Profit taking among London's blue chips and mid caps in morning trading today after their recent strong recovery
November 26, 2020

With US markets closed for the Thanksgiving holiday, the focus is on today’s European session as markets continue to track this reflation/reopening trade to see whether it’s got further to run. We’ve seen the second-largest 3-week inflow into value on record  - Dec 2019 was the biggest, but didn’t pan out too well. At the open, the main bourses lack any real direction and were treading water in the first hour. They may not offer much movement without the steer from Wall Street – usually Thanksgiving is a good excuse to hit the pub early for City traders. The FTSE 100 opened above 6,400 after yesterday’s weaker session but struggled to find buyers above this level and quickly turned lower. Ex-dividend factors account for 5.5pts. The FTSE 100 has massively underperformed global equities, and has the best 2021 expected dividend yield (4 per cent) of all major stock markets: it ought to be due to catch up if you buy into the reopening trade vis-à-vis energy, financials and value.

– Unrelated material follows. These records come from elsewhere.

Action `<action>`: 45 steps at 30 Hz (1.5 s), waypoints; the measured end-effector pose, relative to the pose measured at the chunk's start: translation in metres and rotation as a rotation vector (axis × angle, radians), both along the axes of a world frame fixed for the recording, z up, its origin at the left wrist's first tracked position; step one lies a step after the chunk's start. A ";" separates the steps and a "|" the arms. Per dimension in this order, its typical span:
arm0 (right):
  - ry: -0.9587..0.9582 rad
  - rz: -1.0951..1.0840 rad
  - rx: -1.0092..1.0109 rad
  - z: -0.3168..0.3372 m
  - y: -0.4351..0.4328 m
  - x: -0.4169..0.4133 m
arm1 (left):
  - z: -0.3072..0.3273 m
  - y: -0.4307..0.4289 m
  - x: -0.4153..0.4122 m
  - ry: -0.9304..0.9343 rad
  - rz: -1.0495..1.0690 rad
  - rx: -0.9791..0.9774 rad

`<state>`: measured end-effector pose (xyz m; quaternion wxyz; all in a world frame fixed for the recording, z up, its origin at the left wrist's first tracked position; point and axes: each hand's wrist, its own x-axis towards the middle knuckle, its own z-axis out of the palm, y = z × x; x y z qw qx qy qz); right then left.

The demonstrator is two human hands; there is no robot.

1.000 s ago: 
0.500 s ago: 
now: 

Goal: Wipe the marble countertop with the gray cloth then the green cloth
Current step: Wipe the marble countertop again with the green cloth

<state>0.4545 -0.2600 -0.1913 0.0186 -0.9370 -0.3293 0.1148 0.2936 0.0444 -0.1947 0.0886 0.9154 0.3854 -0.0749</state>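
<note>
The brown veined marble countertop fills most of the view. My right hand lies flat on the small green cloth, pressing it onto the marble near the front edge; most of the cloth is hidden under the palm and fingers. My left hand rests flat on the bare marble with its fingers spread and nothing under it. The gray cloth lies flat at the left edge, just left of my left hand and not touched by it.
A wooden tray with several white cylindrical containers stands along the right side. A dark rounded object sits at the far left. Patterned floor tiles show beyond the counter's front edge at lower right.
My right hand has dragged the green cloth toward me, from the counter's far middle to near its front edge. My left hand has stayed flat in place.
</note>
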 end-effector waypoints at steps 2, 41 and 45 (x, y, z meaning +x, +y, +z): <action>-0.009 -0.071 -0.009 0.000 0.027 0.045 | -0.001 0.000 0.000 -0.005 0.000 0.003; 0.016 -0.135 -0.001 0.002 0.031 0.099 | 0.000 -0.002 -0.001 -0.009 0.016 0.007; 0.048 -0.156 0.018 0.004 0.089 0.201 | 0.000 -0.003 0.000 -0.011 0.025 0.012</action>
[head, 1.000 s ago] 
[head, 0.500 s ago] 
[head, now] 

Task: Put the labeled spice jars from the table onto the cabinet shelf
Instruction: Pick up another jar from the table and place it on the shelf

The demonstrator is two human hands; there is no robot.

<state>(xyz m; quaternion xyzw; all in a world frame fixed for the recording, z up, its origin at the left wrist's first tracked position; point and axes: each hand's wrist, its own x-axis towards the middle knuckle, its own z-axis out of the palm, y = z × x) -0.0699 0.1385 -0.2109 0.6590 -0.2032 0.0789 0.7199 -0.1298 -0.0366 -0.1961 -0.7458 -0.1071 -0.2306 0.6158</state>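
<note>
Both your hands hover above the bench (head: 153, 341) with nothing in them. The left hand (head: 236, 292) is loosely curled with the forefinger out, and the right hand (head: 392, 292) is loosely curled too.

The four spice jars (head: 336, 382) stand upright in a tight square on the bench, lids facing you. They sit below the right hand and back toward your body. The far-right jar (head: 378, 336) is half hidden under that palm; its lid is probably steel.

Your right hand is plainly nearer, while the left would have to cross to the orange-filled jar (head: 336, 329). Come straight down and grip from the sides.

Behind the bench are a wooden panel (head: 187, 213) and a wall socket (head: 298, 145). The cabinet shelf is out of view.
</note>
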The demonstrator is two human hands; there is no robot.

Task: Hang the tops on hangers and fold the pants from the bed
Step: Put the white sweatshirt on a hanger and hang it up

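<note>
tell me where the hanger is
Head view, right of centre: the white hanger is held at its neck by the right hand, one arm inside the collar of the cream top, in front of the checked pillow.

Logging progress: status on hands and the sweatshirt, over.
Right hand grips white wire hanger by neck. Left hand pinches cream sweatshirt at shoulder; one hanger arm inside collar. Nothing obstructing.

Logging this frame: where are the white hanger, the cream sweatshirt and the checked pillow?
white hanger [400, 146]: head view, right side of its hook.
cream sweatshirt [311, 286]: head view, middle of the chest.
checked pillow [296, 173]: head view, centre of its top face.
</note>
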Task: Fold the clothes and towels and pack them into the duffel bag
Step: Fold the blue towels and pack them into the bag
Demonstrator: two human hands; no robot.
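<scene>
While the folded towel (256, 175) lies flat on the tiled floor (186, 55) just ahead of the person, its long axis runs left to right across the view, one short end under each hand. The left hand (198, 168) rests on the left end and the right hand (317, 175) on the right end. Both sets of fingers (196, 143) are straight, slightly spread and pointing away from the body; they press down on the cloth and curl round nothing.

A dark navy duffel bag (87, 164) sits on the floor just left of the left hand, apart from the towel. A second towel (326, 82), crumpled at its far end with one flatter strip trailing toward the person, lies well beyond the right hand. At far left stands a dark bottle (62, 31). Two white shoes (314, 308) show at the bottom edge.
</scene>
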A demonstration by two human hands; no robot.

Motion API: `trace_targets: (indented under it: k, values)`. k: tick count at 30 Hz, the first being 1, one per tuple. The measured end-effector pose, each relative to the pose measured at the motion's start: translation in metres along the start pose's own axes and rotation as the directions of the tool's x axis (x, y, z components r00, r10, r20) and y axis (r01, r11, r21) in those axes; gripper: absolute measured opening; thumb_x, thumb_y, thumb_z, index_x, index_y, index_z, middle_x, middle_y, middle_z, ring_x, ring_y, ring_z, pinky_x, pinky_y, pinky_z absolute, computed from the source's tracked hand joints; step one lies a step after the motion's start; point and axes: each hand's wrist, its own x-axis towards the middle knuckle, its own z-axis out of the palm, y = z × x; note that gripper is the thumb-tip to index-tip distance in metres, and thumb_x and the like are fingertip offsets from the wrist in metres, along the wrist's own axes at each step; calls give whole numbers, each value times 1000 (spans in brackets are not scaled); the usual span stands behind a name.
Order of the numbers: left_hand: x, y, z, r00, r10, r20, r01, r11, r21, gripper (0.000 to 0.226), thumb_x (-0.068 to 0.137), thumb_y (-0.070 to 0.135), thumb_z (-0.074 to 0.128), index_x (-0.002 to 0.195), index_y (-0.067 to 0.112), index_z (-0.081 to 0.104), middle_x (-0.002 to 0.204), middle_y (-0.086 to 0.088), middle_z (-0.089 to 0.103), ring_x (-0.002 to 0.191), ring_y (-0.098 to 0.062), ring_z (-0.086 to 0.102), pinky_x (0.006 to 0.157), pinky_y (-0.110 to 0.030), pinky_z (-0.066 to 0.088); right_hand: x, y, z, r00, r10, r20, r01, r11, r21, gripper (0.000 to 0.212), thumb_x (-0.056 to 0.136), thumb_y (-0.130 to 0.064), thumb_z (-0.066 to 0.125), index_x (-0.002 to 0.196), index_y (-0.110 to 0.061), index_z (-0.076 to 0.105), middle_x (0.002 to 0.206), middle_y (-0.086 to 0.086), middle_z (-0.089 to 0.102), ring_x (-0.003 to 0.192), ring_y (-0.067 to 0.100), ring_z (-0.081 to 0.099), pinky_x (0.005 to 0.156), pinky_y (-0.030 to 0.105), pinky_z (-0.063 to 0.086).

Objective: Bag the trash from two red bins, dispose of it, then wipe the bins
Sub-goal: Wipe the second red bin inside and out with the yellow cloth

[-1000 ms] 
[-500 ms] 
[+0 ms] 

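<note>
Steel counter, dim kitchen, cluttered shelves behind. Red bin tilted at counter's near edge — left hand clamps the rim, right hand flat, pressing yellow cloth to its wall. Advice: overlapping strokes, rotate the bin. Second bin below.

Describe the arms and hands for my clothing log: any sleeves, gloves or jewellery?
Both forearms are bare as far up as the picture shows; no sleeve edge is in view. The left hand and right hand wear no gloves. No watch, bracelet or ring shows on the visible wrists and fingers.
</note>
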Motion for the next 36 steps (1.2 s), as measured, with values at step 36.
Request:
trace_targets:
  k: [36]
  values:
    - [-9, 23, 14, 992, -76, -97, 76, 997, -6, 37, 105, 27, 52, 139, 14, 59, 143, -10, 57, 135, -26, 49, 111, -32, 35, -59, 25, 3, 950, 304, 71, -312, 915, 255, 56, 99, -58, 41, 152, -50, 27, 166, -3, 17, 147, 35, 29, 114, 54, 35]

Yesterday, the Nasdaq rose, and the S&P 500 and small cap Russell 2000 fell as the rotation stalled. Tesla shares rose again to fresh record highs, climbing over 3 per cent to $574 and come close to the market cap of Berkshire Hathaway. US 10-year Treasury yields ticked higher to 0.886 per cent. The dollar is weaker with DXY under 92 and facing the key horizontal support at 91.70, the Sep low. Not a lot of support under that before the 2018 lows at 88. EURUSD is approaching the line in the sand at 1.20 as it trades at 1.1920 this morning. The worsening pandemic in the US -  16th consecutive day with fresh all-time high Covid hospitalisations show it’s far from under control – may result in relative economic underperformance vs peers, albeit we should note that the main reason for economic contraction is lockdown, not the virus per se. Chiefly dollar weakness can be attributed to an improved global trade outlook post-Trump, negative real rates in the US and an improving global economic outlook should be a recipe for dollar weakness. Rising oil prices should lift inflation (in addition to other factors previously discussed) next year, furthering pushing real US rates negative. However, the dollar always surprises as the global reserve currency and a short squeeze cannot be written off.